The case became the most emblematic and infamous human rights case in recent history in Mexico. The case gained international spotlight from the media at all levels, generating articles, books, and graphic novels.
In 2014, the students, who were from the Raúl Isidro Burgos Rural Teachers College of Ayotzinapa, were traveling to Mexico City for a demonstration to mark the forty-sixth anniversary of the Tlatelolco Massacre. En route, they were intercepted and attacked by local police who then, officials later claimed, handed them over to a local cartel that killed and burned their bodies.
In the nine years since, the remains of only three of the students have been identified.
The disappearance of the students led to international outcry.
Then-President Enrique Peña Nieto and his administration sought to quickly close the case by blaming drug traffickers. According to the government, the students were mistaken for members of a rival gang. But this conclusion was met with skepticism from human rights defenders, leading to widespread protests.
Upon entering office in December 2018, President Andrés Manuel López Obrador promised to expose the truth of what occurred that night in 2014. An independent truth commission, known as the Interdisciplinary Group of Independent Experts, was formed to look into the case.
Hope for solving the case emerged in August 2023 when a judge issued arrest warrants for eighty-three people, including twenty military commanders and troops from Iguala, as well as local police and members of the Guerreros Unidos criminal group. Police also arrested former attorney general Jesús Murillo Karam, who was considered a suspect in abetting the massacre.
But it wasn’t long before twenty-one of the eighty-three arrest warrants were withdrawn, leading to condemnation from investigators. In September 2022, the special investigator for the Ayotzinapa case, Omar Gómez Trejo abruptly resigned his position and was forced into exile.
In July 2023, the commission presented evidence that showed that authorities at the federal, state, and local level had collaborated with drug cartels in carrying out the students’ disappearance, calling it a “State crime.” In their final report, the investigators denounced the hindrance of their investigation by the Mexican state and the country’s military.

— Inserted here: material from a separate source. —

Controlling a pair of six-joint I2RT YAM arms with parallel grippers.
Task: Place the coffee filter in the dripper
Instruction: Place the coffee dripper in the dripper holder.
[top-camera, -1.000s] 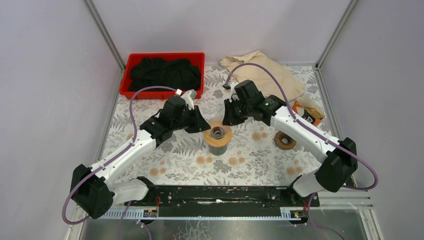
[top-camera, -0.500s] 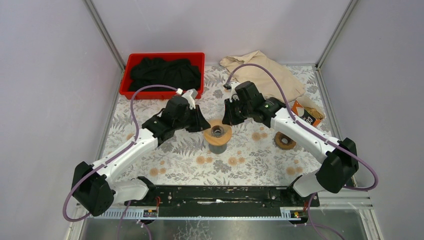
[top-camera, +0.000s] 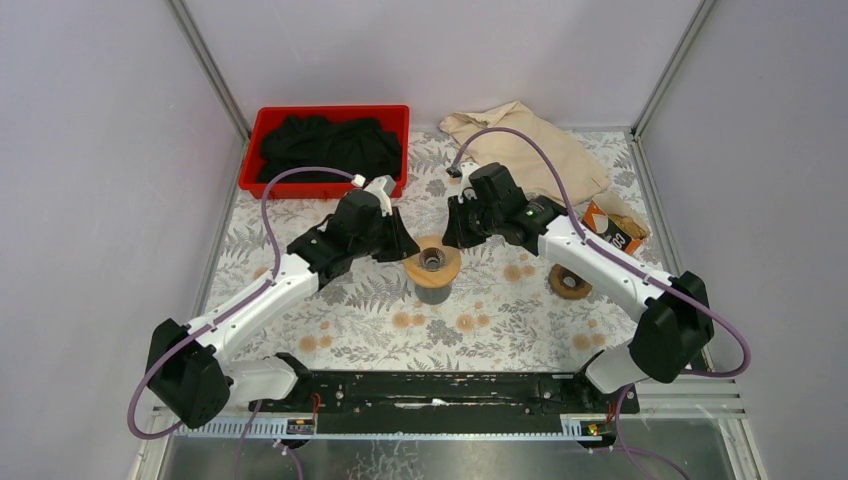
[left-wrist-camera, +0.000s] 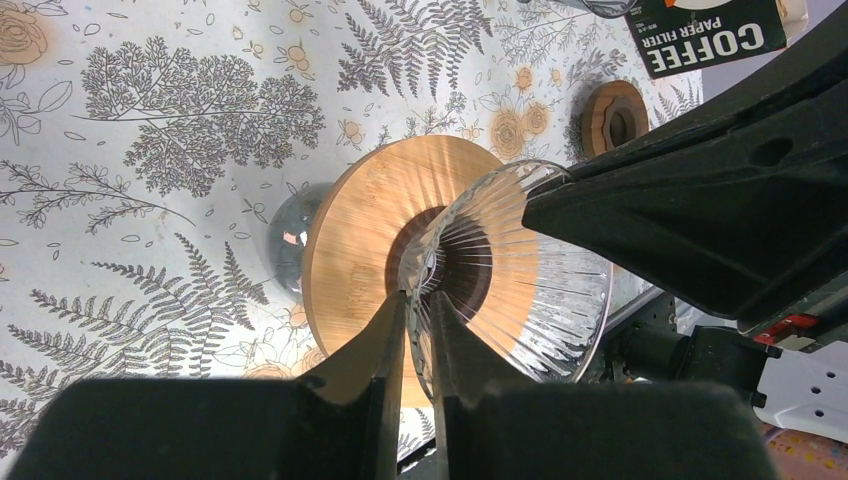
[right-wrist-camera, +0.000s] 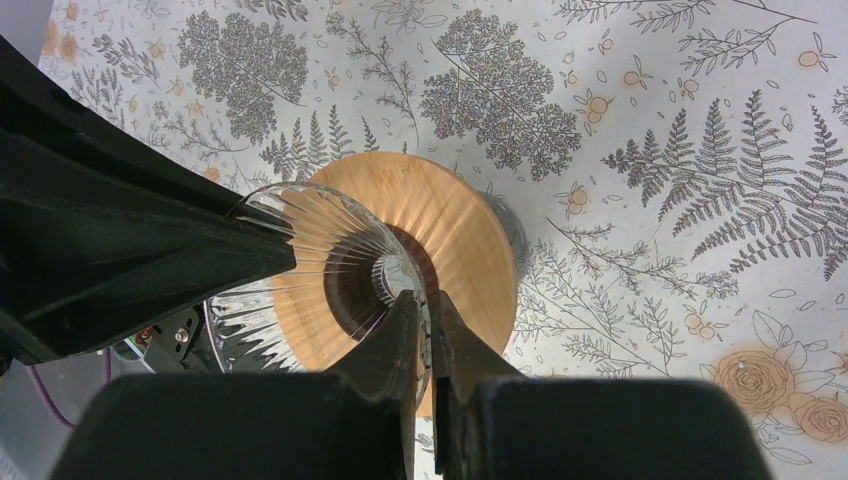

“The fact that the Special Prosecutor’s investigation began to zero in on the Mexican army as a perpetrator not only in the cover-up of this crime but in the crime itself, through ties between the military and organized crime, was a death knell for the case.,” Kate Doyle, a senior analyst at the National Security Archive, tells The Progressive. “It’s emblematic of Mexican impunity.”.
The United States has remained largely silent about the case. Attempts by Doyle and the National Security Archive to request information through the Freedom of Information Act have proven frustrating due to a lack of information in the documents. But many of the declassified documents Doyle and the National Security Archive have obtained have been heavily redacted.
“The U.S. tiptoes around sensitive issues like human rights issues,”—Kate Doyle
“The U.S. tiptoes around sensitive issues like human rights issues,” Doyle says. “[There is] extreme caution on the part of the U.S. to release information that is in any way critical of Mexico in this case.”
What is known is that at the time of the disappearance, according to Doyle, is that the Drug Enforcement Administration (DEA) had intercepted communications from the cartel in Guerrero.
“The U.S. had a drug trafficking operator at a counter drug operation investigation in Chicago in 2013 and [20]14,” Doyle says. “The DEA was vacuuming up all of these texts for the course over the course of months. These texts are chock full of information about how organized crime functions in Iguala and one of the things that it’s full of is references to the military and the police.”
As the truth and justice remain elusive, the quest to find clarity about what happened that night in 2014 will continue. For the families, the loss and the lack of justice for their children continue to remain.
The ninth anniversary of the disappearance was marked by widespread demonstrations from student groups and activists in Mexico City. Much like the commemoration of the anniversary of the Tlatelolco Massacre that the forty-three students were traveling to back in 2014, the anniversary of their disappearance will continue to be marked by protests and commemoration each year in Mexico.